PROGNOSIS.—In cases of suspected external pachymeningitis the prognosis will depend upon the evidence of effusion of pus or blood between the dura and the skull, and the possibility of their removal. A large proportion of cases are fatal, especially those arising from caries of the cranial bones and from the propagation of disease from the middle ear, the mastoid process, or the external surface of the skull, the inflammation extending through the membrane to the arachnoid surface of the dura, and also to the pia mater. This would be shown by a high temperature, rapid pulse, pain, and delirium, followed by coma and perhaps convulsions. The frequency with which external pachymeningitis occurs in connection with diseases of the ear should put the physician on his guard in cases of otorrhœa or pain in the ear, that he may warn the patient or his friends of the possibility of danger, and may employ an appropriate treatment.

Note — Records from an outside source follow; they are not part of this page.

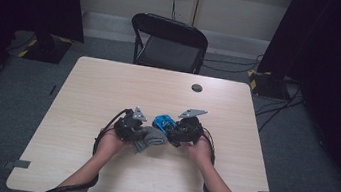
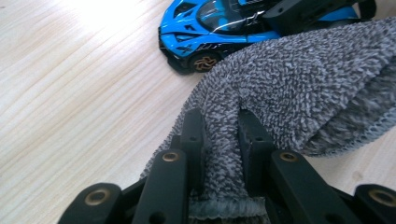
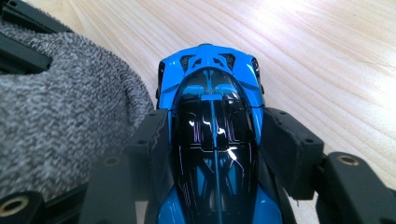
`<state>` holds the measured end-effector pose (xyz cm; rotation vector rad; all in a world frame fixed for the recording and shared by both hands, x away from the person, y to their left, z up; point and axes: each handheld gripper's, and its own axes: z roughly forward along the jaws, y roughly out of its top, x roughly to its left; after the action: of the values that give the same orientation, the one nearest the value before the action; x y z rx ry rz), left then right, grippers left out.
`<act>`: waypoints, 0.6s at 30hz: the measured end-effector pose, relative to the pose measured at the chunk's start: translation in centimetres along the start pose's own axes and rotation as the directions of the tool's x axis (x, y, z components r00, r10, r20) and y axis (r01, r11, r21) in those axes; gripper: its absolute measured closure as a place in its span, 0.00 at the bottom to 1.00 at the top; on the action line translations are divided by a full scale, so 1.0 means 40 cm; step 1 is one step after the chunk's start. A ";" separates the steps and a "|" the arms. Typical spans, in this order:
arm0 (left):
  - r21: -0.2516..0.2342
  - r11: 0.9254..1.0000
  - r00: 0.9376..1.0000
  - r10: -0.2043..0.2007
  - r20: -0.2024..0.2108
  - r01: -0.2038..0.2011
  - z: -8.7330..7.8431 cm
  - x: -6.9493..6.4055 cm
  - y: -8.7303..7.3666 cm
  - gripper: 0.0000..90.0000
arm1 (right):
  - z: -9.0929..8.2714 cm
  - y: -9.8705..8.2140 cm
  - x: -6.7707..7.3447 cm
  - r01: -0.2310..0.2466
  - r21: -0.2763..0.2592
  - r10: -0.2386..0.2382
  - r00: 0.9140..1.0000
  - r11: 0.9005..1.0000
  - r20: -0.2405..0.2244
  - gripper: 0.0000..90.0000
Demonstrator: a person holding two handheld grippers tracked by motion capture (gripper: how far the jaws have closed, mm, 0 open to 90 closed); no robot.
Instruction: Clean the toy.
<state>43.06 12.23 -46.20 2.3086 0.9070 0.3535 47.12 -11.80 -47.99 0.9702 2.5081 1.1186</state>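
Observation:
A blue and black toy car [image 3: 212,140] sits between the jaws of my right gripper [image 3: 212,135], which is shut on its sides; its nose points away over the table. In the high view the toy car [image 1: 163,123] lies just left of the right gripper [image 1: 173,133]. A grey knitted cloth [image 2: 299,88] is pinched in a fold by my left gripper [image 2: 219,135], which is shut on it. The cloth [image 1: 150,138] lies bunched beside the car, touching its side, with the left gripper [image 1: 142,133] at its left. The grey cloth [image 3: 60,121] also fills the left of the right gripper view.
The light wooden table [image 1: 108,92] has a round grommet hole [image 1: 197,87] near its far edge. A black folding chair [image 1: 168,42] stands behind the table. Dark curtains hang at both sides, and cables lie on the floor at the right.

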 end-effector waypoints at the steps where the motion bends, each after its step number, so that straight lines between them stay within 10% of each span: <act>1: 0.004 1.000 1.000 -0.003 0.002 0.003 0.000 0.004 -0.001 0.84 | 0.000 0.000 0.000 0.000 0.000 0.000 1.000 1.000 0.000 0.47; 18: -0.005 0.999 0.998 -0.047 -0.049 0.047 -0.015 0.043 -0.013 0.83 | 0.000 -0.001 0.000 0.001 -0.003 -0.001 1.000 1.000 -0.001 0.47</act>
<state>43.76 13.99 -46.04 2.2801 0.9830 0.3932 47.09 -11.83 -48.03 0.9681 2.5064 1.1225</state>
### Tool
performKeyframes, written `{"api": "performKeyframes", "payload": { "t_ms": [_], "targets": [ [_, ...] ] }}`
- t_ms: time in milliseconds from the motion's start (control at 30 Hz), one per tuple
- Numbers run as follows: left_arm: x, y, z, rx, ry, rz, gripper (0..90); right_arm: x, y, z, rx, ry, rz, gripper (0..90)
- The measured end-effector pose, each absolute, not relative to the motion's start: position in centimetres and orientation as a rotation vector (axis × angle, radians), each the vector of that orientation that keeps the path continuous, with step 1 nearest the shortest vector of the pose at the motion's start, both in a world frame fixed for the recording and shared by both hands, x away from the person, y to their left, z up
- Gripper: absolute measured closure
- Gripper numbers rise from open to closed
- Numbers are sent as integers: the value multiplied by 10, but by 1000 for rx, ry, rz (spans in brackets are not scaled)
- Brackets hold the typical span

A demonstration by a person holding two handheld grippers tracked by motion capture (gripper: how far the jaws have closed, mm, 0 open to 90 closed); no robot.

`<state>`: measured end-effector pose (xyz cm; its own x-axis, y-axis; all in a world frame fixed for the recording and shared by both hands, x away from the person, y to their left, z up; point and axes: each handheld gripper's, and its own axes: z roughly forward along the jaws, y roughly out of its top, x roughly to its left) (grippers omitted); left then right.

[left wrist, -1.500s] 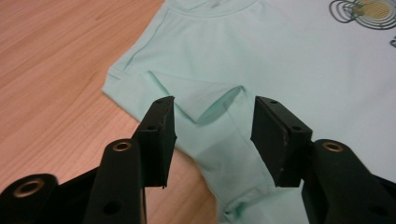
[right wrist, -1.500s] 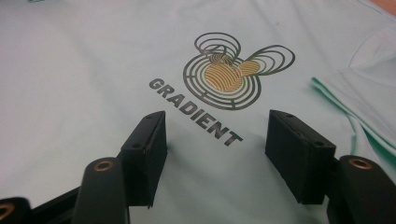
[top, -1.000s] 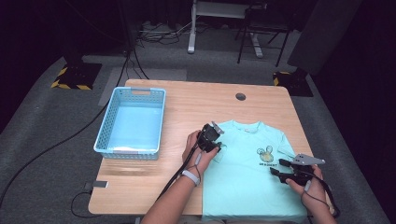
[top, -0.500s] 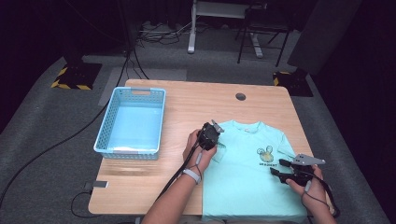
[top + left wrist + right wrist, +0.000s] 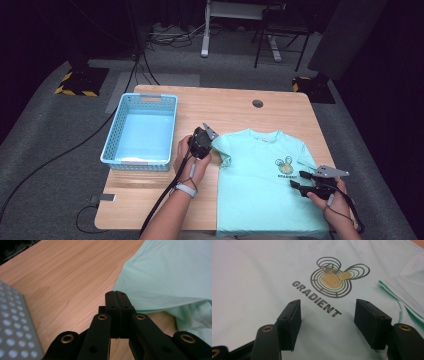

TREATMENT.—In all cases of injury to the skull or of severe concussion the possibility of subsequent external meningitis should be borne in mind. The patient should be confined to the bed and be carefully secluded from excitement. Cold applications should be made to the head, the diet should be simple and somewhat restricted, and the bowels kept free without active purging. If there be evidence or suspicion of the presence of pus or of blood between the dura and the skull, means should be taken to evacuate the effusion. In case of inflammatory symptoms leeches should be applied behind the ears, and a stimulating liniment or croton oil rubbed on the scalp. There is no specific treatment. Pain and sleeplessness must be relieved by opiates and sedatives, and the strength must be sustained by nourishing diet and stimulants.